Feast Day: June 9th
Legend has it that one of the first High Kings of Ireland was the suitably named Niall of the Nine Hostages. It was his roving bands of pirates who captured a young Padraik and held him hostage for 6 years before his escape, and then return, to bring the Gospel back to the Emerald Isle. One of Naill’s great-great-grandson, a century after the great apostle of Ireland, was Columba. Born into the still-royal family, though now also surrounded by a Christian culture with schools and monasteries to form his early years, he had every comfort his world could offer.
(I often forget how early that all this happened. St. Patrick was born in England when Britain was still ruled by Rome. When he was bringing the faith to Ireland, the Franks had still not received the Gospel in France and the Council of Chalcedon had still not cemented the Church’s understanding of Christ’s Divine Personhood and divine and human natures. St. Columba, even a century later, 521-597 AD, still lived while St. Benedict was founding his monastery at Monte Cassino, Muhammad was born in Arabia, and Pope St. Gregory the Great sent missionaries to England, which, despite St. Patrick’s coming from there was still predominantly pagan.)

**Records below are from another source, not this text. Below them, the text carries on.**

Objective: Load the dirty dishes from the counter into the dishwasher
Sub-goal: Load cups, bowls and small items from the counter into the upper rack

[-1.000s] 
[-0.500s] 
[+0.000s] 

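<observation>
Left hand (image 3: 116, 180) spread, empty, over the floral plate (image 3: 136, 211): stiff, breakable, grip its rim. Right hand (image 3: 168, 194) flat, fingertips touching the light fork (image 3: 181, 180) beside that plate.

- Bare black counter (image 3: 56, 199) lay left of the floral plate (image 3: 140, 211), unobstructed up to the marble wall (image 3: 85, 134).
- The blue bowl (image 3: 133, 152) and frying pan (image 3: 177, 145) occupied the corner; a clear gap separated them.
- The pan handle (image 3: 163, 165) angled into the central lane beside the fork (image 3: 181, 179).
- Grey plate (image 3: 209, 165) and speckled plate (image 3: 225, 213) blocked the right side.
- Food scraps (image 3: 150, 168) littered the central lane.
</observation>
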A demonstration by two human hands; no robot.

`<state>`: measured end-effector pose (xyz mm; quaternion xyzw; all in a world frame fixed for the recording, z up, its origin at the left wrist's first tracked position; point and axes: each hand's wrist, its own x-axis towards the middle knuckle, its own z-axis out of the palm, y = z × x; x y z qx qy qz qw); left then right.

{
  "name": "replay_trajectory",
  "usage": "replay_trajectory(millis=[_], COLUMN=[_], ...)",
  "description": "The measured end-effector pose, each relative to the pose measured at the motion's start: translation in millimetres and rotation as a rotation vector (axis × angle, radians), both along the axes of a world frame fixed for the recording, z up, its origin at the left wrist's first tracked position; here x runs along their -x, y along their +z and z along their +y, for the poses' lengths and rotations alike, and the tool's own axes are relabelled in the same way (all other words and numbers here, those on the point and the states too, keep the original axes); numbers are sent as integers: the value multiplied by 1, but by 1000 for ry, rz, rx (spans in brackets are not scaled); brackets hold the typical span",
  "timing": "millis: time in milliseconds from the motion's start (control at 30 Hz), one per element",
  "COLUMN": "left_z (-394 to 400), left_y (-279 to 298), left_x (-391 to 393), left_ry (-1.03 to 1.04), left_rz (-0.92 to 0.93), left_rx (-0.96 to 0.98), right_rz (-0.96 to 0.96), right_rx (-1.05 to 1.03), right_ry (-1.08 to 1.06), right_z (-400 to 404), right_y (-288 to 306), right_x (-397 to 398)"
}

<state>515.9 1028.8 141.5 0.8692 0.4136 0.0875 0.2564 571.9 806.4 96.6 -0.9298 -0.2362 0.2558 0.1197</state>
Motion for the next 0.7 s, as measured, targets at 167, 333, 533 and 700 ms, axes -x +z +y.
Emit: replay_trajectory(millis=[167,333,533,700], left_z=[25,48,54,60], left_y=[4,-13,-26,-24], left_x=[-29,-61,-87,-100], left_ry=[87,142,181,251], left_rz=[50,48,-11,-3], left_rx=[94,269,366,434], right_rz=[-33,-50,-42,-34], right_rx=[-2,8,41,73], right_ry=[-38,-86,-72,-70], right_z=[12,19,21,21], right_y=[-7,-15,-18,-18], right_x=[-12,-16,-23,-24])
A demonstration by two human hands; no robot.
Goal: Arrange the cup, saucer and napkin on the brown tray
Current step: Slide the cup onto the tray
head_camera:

St. Columba was talented, intelligent, strongly built and a natural leader, but he chose to leave behind the comforts of a regal heritage in Donegal and commit himself to the austerities of the life of a monk. His skills were quickly manifested and he founded monastery after monastery around Ireland, most famously at Derry. They were places of prayer and consecrated life, agriculture and art, study and education, peace and prosperity. Well, until Columba messed it all up.
He had returned to the Abbey at Movilla where he had begun his studies and surreptitiously made a copy of the treasured psalter kept there by Finnian, who had brought it back from Rome, one of the famous translations by St. Jerome. To loop back to St. Patrick for a moment: during his life Jerome’s translation had been completed, but it had yet to reach ubiquity around Europe so sometimes St. Patrick quoted the scriptures from earlier translations. Of course, Finnian was quite proud then to have this bible, and Columba was quite interested in getting a copy of it despite Finnian refusing him that permission. Our gutsy, not yet saintly, Irish monk copied a section every night, and had the whole psalter ready to take with him when he prepared to depart but then the truth came out.
Finnian accused Columba of disobedience. Columba claimed he did nothing wrong in copying the bible. The High King was asked to adjudicate the decision, Diamait mac Cerbaill, the last High King to be inaugurated by pagan ritual, by this time it seems a Christian, and in any case a relative of Columba. Still, in the earliest recorded judgement on copyright infringement, he sided with Finnian. Columba was furious, and the details are muddy, but it seems that in the midst of some sort of contest of strength one of the Northern O’Naill’s (Columba’s side) injured or killed one of the southern O’Naill’s (Daimait’s side, perhaps his son), and fled to Columba’s monastery for protection. Despite the inalienable right of sanctuary, Diamait dragged the man out and killed him. And so began the Battle of Cúl Dreimhne, with thousands dead at the end of it, and Columba choosing a self-imposed exile to Scotland to do penance. He would build many monasteries there, became known for his holiness and wisdom, convert the King of the Pict’s to Christianity, and – fitting given what had brought him there in the first place – help to mediate disputes among the warring clans, and continued to transcribe books until his death.
Oh, and there was one famous time while working to convert King Brude that Columba came upon a group (of still pagan Picts) burying a man who had just been killed by a “water beast” in the River Ness. Columba touched the man, bringing him back to life, but knew the people needed a greater sign of Christ’s power to come to belief. He directed one of his young monks to swim the river. The Brother, Lugne Mocumin, leapt into the water and to the dismay of the crowd immediately attracted the beast. Columba calmly strode to the bank, made the sign of the cross and commanded the monster to stop, which it did instantaneously.
His Irish temper had, at long last, been yoked to Christ.
Fr. Dominic some months ago heard a podcast by the apologist, and polymath, Jimmy Akin about the Loch Ness monster. Unfortunately, these days, it seems unlikely we have a dinosaur still living there, and though eel DNA is present in large amounts, we don’t have strong evidence for a giant eel living in the loch at the moment. So we don’t know what monster Columba faced that day, but we do know that he converted the Picts, which would be able to assimilate with the southern (already Christian) tribes, uniting Scotland a generation later.